→ **Task instructions**
Please make sure what you return matches the listing below exactly, minus its pictures.

--- Data section ---

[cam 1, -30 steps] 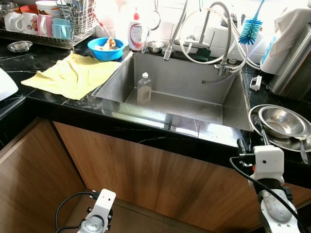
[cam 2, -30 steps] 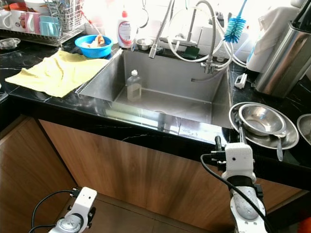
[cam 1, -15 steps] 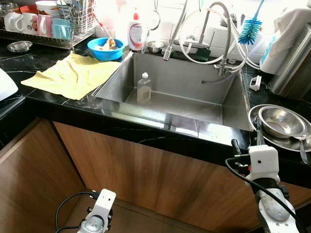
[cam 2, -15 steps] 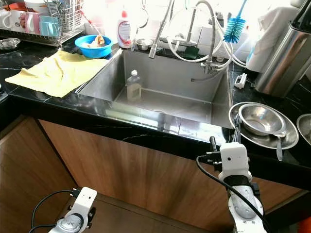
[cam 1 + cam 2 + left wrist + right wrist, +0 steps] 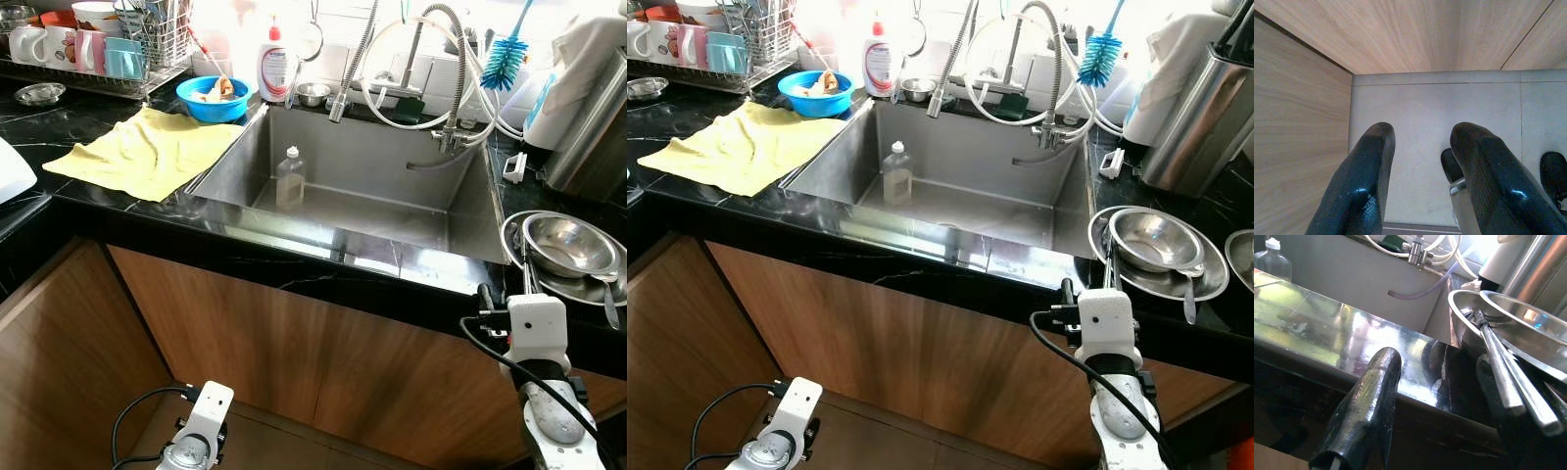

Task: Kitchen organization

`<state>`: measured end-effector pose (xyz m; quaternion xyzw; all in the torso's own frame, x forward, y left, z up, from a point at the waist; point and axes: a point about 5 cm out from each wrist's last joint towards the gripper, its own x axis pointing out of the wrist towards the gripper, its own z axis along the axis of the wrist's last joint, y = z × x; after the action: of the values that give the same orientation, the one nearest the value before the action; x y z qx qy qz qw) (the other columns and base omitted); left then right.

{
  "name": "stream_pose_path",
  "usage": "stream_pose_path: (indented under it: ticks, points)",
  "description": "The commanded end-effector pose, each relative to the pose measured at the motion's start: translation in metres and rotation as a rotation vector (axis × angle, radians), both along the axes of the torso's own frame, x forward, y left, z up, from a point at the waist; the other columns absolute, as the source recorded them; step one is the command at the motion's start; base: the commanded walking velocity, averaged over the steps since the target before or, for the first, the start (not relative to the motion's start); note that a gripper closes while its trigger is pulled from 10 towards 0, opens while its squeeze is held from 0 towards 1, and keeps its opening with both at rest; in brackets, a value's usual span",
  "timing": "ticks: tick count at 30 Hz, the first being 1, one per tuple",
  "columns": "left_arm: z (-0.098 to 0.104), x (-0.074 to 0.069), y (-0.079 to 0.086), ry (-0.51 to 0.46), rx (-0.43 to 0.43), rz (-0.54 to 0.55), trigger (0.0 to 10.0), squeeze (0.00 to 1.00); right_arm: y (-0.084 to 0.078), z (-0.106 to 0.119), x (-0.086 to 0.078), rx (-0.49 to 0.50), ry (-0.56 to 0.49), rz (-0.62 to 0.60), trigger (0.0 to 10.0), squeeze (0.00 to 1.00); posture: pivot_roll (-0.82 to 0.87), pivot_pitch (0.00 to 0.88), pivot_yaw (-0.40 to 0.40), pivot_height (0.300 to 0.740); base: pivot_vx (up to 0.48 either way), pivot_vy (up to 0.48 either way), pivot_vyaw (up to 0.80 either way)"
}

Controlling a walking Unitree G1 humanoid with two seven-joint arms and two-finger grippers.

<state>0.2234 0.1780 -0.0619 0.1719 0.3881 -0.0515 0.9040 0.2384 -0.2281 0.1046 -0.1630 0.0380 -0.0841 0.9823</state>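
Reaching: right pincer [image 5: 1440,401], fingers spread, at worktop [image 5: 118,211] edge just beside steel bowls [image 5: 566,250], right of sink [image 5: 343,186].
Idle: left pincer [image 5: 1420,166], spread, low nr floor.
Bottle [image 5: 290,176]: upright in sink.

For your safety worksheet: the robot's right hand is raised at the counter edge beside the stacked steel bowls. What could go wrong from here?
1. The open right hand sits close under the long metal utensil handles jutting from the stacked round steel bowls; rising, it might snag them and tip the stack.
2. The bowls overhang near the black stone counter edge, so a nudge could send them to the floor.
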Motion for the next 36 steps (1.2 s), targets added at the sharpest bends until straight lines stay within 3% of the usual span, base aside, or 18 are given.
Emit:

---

→ **Solution for this exercise**
[cam 1, -30 steps] 
[cam 2, -30 steps] 
[cam 1, -15 steps] 
[cam 2, -15 steps] 
[cam 1 + cam 2 + left wrist + right wrist, +0 steps] 

Task: Kitchen organization

`<state>`: measured end-effector pose (xyz m; quaternion xyzw; all in the torso's own frame, x forward, y left, z up, from a point at the waist; point and axes: a point about 5 cm out from each wrist's last joint towards the gripper, its own x axis pointing out of the wrist towards the gripper, its own z axis along the axis of the wrist's last joint, y = z × x; after the action: of the values that give the same orientation, the one nearest the value before the action; x y z qx qy qz qw) (the other columns and base omitted); left then right.

{
  "name": "stream_pose_path",
  "usage": "stream_pose_path: (indented under it: ticks, points)",
  "description": "The commanded end-effector pose, each relative to the pose measured at the motion's start: translation in metres and rotation as a rotation vector (axis × angle, radians), both along the axes of the torso's own frame, x forward, y left, z up, from a point at the waist; the other columns absolute, as the source recorded them; step one is the command at the motion's start; base: the commanded walking velocity, averaged over the steps since the target before or, for the first, the start (not relative to the motion's start); note that a gripper closes while its trigger is pulled from 10 towards 0, opens while its squeeze is held from 0 towards 1, and keeps its opening with both at rest; in brackets, a value's usual span",
  "timing": "ticks: tick count at 30 Hz, the first being 1, one per tuple",
  "columns": "left_arm: z (-0.098 to 0.104), x (-0.074 to 0.069), y (-0.079 to 0.086), ry (-0.51 to 0.46), rx (-0.43 to 0.43), rz (-0.54 to 0.55), trigger (0.0 to 10.0), squeeze (0.00 to 1.00); right_arm: y (-0.084 to 0.078), z (-0.106 to 0.119), x (-0.086 to 0.078), rx (-0.49 to 0.50), ry (-0.56 to 0.49), rz (-0.62 to 0.60), trigger (0.0 to 10.0), squeeze (0.00 to 1.00); posture: pivot_roll (-0.82 to 0.87), pivot_pitch (0.00 to 0.88), pivot_yaw (-0.40 to 0.40), pivot_height (0.300 to 0.740); base: pivot_vx (up to 0.48 either way), pivot_vy (up to 0.48 either way), pivot_vyaw (up to 0.80 either way)"
}

Controlling a walking Unitree G1 humanoid with two seven-joint arms and two-finger grippers.

<state>0.2234 0.1780 -0.0619 0.1719 0.3881 -0.0515 0.9040 0.2384 -0.2281 0.1046 -0.1630 0.0380 -0.0841 0.9823</state>
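Reaching: right pincer [image 5: 1440,401], fingers spread, at worktop [image 5: 118,211] edge just beside steel bowls [image 5: 566,250], right of sink [image 5: 343,186].
Idle: left pincer [image 5: 1420,166], spread, low nr floor.
Bottle [image 5: 290,176]: upright in sink.

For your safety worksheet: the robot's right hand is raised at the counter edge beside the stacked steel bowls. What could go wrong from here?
1. The open right hand sits close under the long metal utensil handles jutting from the stacked round steel bowls; rising, it might snag them and tip the stack.
2. The bowls overhang near the black stone counter edge, so a nudge could send them to the floor.
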Motion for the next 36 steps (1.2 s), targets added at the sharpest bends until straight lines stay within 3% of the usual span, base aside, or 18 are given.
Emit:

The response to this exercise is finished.